MONTPELIER – Vermont officials say the effort to get booster shots in the arms of eligible Vermonters is off to a strong start, but Governor Phil Scott and his administration are also focused on bringing down high case counts in areas of the state where vaccination rates have stalled.

As of Tuesday, Orleans County had the highest positivity rate in Vermont – 1,531 cases per 100,000.

“That’s almost three times the statewide average,” said Human Services Secretary Mike Smith.

Smith and Health Commissioner Dr. Mark Levine have been in touch with Orleans County legislators as they attempt to bring the county’s vaccination rate up, which currently sits 8 percent below the statewide average.

Smith said there’s likely going to be more ‘barnstorming’ events, which brought a series of clinics to hard-to-reach areas earlier this year.

“I want to be clear, this is not intended as finger pointing at any one part of our state, rather it is a reflection of the data we see roll in nightly,” Smith said.

“I am 100 percent unconvinced that people in Orleans County who have chosen not to be vaccinated will never be vaccinated,” Dr. Levine said.
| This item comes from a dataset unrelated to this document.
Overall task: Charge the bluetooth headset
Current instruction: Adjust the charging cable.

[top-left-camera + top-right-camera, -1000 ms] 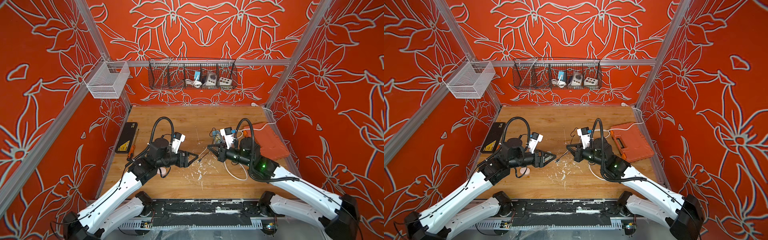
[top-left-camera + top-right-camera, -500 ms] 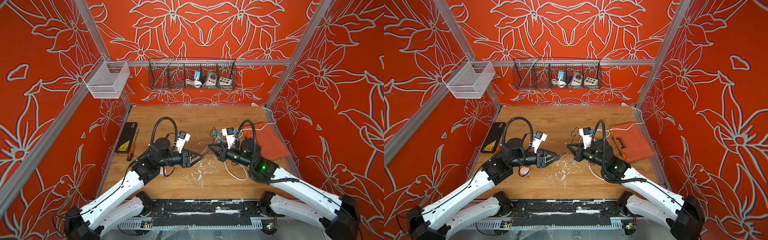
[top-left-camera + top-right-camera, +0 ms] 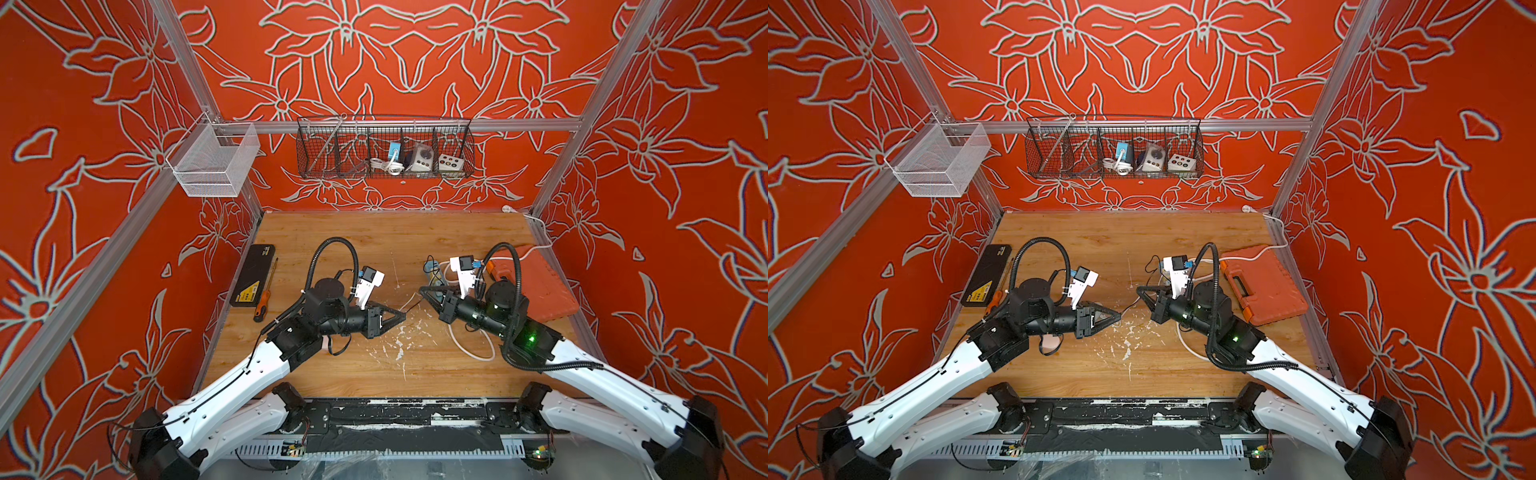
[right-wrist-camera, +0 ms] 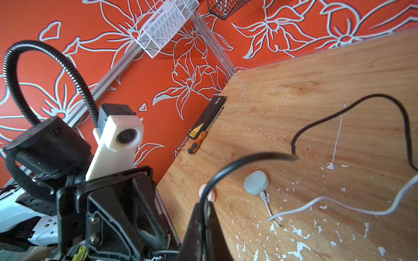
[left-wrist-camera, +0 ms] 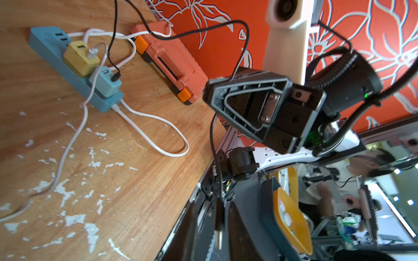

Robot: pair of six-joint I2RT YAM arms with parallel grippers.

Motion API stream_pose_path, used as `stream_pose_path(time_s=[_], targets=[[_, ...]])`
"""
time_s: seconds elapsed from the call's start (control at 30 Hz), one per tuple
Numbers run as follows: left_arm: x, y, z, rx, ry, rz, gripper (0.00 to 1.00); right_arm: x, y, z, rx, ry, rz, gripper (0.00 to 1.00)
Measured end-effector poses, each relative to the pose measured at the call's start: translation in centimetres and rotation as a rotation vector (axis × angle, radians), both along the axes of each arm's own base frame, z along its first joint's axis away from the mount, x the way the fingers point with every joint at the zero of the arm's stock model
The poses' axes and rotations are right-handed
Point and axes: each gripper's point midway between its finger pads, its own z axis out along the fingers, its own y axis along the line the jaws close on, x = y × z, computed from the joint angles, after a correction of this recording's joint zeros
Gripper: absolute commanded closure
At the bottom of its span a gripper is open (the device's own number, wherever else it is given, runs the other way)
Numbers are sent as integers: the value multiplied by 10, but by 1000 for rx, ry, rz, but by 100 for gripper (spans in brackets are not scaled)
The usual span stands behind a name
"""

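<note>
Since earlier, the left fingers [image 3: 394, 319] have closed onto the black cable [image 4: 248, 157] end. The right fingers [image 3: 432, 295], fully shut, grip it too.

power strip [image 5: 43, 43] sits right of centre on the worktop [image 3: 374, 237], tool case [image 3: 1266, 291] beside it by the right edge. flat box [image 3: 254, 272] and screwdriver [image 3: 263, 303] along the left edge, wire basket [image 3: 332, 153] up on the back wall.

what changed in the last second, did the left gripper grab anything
The left gripper moved a little toward the right gripper and closed its open jaws on the black cable hanging from it. The right gripper stayed shut on that cable in the same spot. The power strip, orange case and screwdriver did not move.
</note>
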Motion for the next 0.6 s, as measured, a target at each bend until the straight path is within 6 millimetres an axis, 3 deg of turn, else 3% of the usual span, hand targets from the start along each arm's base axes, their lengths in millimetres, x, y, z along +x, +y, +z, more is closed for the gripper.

Meanwhile, in the early days of Vermont’s booster expansion, over 3,400 people have made appointments on the state website, while many will likely opt to get their booster through a pharmacy or primary care provider.

Vermont currently ranks second in the nation when it comes to people 65 and older getting their boosters.

“They’re the ones we’re most concerned about,” Dr. Levine said. “We’re far less concerned about a 25/year-old who is completely healthy and may be ready for their booster. We’re much more worried about the people who are at much higher risk and vulnerable.”

And while some Vermont counties haven’t been able to cut down on cases, the state as a whole is starting to see a downturn. Case counts dropped 15 percent this past week, but in that same span, hospitalization rates among the unvaccinated continued to rise.

Scott once again responded to new calls for a State of Emergency, this time from nine state lawmakers and half a dozen medical professionals who held a press conference at the State House on Monday.

“There’s a time and a place for a State of Emergency, and I can assure you this isn’t it,” Governor Scott said. “We’ll get through this, I believe we’re all working to overcome this, and I’m hopeful with the numbers we’re seeing.”

Before Tuesday’s news conference, Scott and other administration officials invited cameras in as they received their flu shots.

The Vermont Department of Health believes its important for everyone to get their flu shots this year, because flu viruses and COVID are likely spreading at the same time. It’s safe to get a flu shot the same day you receive a COVID vaccine or booster.

Scott said he’s hoping to get his booster this week, once he decides which one to get following the CDC’s approval of ‘mix-and-match’ boosters.

“The good news is, all three are effective so you can’t go wrong, but I’m always looking to get the edge any way I can so I’m going to do my homework and determine what’s best for me,” Scott said.